VP-Marek ad Kindergartenpädagogenmangel: Stadt Wien muss handeln - Ende der Beschwichtigungspolitik gefordert
Statt dem von Häupl ausgerufenen Jahr der Bildung droht Chaos
Wien (OTS) - "Wir fordern ein Ende der Beschwichtigungspolitik von
Seiten der Stadt Wien. Es ist Fakt, dass es in Wien zu wenig
Kindergartenpädagoginnen und -pädagogen gibt und besonders bei unter
3jährigen nicht ausreichend Plätze. Die Stadt Wien, in Person des
zuständigen Stadtrates Oxonitsch und des Bürgermeisters Häupl, hat es
verabsäumt, sich entsprechend auf den "Gratiskindergarten", der für
knapp die Hälfte der Eltern tatsächlich nur ein gebührenreduzierter
ist, entsprechend vorzubereiten. Hätte man auf uns gehört statt
Scheuklappen anzulegen, wäre dieses Problem zu verhindern gewesen.

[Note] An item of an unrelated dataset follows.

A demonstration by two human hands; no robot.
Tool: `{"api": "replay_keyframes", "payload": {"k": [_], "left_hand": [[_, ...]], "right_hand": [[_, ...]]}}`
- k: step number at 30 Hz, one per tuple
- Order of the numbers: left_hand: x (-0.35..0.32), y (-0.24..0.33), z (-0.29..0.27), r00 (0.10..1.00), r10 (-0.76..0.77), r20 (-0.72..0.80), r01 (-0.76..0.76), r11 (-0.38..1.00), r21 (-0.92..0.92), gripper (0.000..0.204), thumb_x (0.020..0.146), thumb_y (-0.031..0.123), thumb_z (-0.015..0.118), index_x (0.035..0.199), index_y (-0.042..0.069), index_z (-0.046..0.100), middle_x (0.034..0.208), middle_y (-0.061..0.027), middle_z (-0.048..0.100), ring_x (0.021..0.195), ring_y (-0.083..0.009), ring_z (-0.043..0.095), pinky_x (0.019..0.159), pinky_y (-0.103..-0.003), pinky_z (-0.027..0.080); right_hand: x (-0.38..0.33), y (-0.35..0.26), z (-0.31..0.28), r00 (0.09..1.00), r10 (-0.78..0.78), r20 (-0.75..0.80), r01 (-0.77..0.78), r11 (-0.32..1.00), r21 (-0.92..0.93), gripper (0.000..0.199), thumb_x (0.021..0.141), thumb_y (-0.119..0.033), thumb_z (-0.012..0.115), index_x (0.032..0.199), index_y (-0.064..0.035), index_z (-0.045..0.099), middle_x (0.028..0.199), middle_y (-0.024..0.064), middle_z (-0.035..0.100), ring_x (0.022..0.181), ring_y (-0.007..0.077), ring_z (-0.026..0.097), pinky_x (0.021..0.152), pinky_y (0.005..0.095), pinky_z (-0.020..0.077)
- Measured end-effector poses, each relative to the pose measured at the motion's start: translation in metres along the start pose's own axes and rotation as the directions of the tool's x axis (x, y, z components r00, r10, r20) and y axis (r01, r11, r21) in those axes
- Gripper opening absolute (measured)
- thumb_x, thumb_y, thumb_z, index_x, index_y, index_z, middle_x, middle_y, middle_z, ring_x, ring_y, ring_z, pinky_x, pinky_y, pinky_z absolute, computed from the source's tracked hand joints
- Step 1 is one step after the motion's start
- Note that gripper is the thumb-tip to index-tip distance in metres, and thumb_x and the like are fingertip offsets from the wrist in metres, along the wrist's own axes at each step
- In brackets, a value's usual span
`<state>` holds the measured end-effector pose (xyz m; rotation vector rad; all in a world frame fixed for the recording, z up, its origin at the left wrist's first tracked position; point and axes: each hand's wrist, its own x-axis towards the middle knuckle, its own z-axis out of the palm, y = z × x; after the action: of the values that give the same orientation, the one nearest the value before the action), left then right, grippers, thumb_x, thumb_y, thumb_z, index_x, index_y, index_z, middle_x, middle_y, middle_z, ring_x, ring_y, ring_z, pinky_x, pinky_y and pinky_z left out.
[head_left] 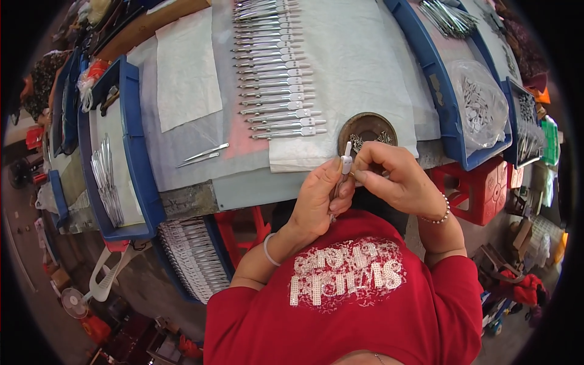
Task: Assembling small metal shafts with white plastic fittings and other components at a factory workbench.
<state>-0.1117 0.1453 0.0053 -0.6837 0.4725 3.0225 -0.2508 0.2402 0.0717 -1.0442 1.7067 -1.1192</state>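
Left hand [316,198] grips a small metal tool with white cap [344,165] upright, right hand [395,179] pinching its top just beside, round dish [367,129] beyond both on counter [243,188]; mid-assembly, next likely laying it in row of finished pieces [277,73]

My left hand [316,201] hides most of the metal piece [344,165]; the bits in the round dish [367,129] are too small to tell.

Two loose metal pieces [204,156], one round dish [367,129], two red stools [480,185]
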Motion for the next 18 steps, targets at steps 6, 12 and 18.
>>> {"api": "replay_keyframes", "payload": {"k": [6,12,18], "left_hand": [[-0.004,0.0,0.005,0.998,0.063,-0.025,-0.06,0.99,0.128,0.03,0.096,0.037,0.043,0.087,0.008,0.046,0.063,0.0006,0.043,0.044,-0.0044,0.031,0.04,-0.018,0.025],[-0.003,-0.003,0.001,0.991,0.135,0.01,-0.135,0.983,0.122,0.023,0.096,0.029,0.046,0.089,0.007,0.05,0.063,0.0015,0.045,0.046,-0.0037,0.033,0.04,-0.017,0.024],[0.0,-0.006,-0.003,0.991,0.128,0.025,-0.131,0.972,0.195,0.025,0.096,0.033,0.044,0.089,0.009,0.047,0.063,0.0,0.044,0.045,-0.0049,0.032,0.041,-0.018,0.026]], "right_hand": [[0.001,0.006,0.004,0.999,0.049,-0.006,-0.048,0.997,0.065,0.011,0.085,-0.007,0.054,0.082,0.0026,0.05,0.069,0.0073,0.055,0.063,0.0118,0.054,0.06,0.0258,0.0438],[0.001,0.014,0.009,0.995,0.093,-0.03,-0.085,0.978,0.192,0.012,0.085,-0.007,0.056,0.081,0.0021,0.05,0.068,0.0055,0.055,0.063,0.0095,0.053,0.058,0.0251,0.043],[-0.001,0.018,0.006,0.995,0.092,-0.041,-0.087,0.989,0.117,0.009,0.085,-0.005,0.055,0.089,0.0012,0.05,0.073,0.0024,0.055,0.066,0.0064,0.05,0.058,0.0218,0.0415]]}}
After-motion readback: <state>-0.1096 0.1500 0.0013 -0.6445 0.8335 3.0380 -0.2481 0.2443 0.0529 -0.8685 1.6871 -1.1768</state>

Seit Jahren bereits weisen wir auf die Probleme im Bereich der
Kindergärten in Wien hin. Nun haben die Eltern in Wien darunter zu
leiden, dass man statt zu handeln stets beschwichtigt und erklärt
hat, dass alles in bester Ordnung sei", so heute die Klubobfrau der
ÖVP Wien, LAbg. Christine Marek, in Reaktion auf den auch vom
Dachverband der Kindergartenpädagog/innen einmal mehr kritisierten
Mangel an Kindergartenpädagog/innen.
Statt des von Bürgermeister Häupl ausgerufenen Jahres der Bildung
blühe Wiens Kindern und Jugendlichen das Chaos. Die Kinder ebenso wie
die Eltern haben sich eine solche Politik nicht verdient. Wien
brauche dringend den von der ÖVP Wien geforderten
Kindergartenentwicklungsplan. "Die Uhr ist abgelaufen - es ist
bereits Fünf nach Zwölf. Ziel muss sein, bis spätestens 2013 ein
bedarfsgerechtes Angebot an Kindergarten- und Kinderkrippenplätzen
und Kindergartenpädagoginnen und -pädagogen zu schaffen", betont
Marek. Die Zeit der Ausreden und Selbstbeweihräucherung müsse jetzt
endlich vorbei sein, zumal sich das Chaos im Schulbereich fortsetze.
Zuletzt wurde bekannt, dass Wien während des laufenden Schuljahres
160 Lehrer/innen einspart - während Mittel für Van der Bellen und Co.
aber offenbar kein Problem sind, kritisiert Marek abschließend, die
bei den Stadtverantwortlichen ein Umdenken einfordert.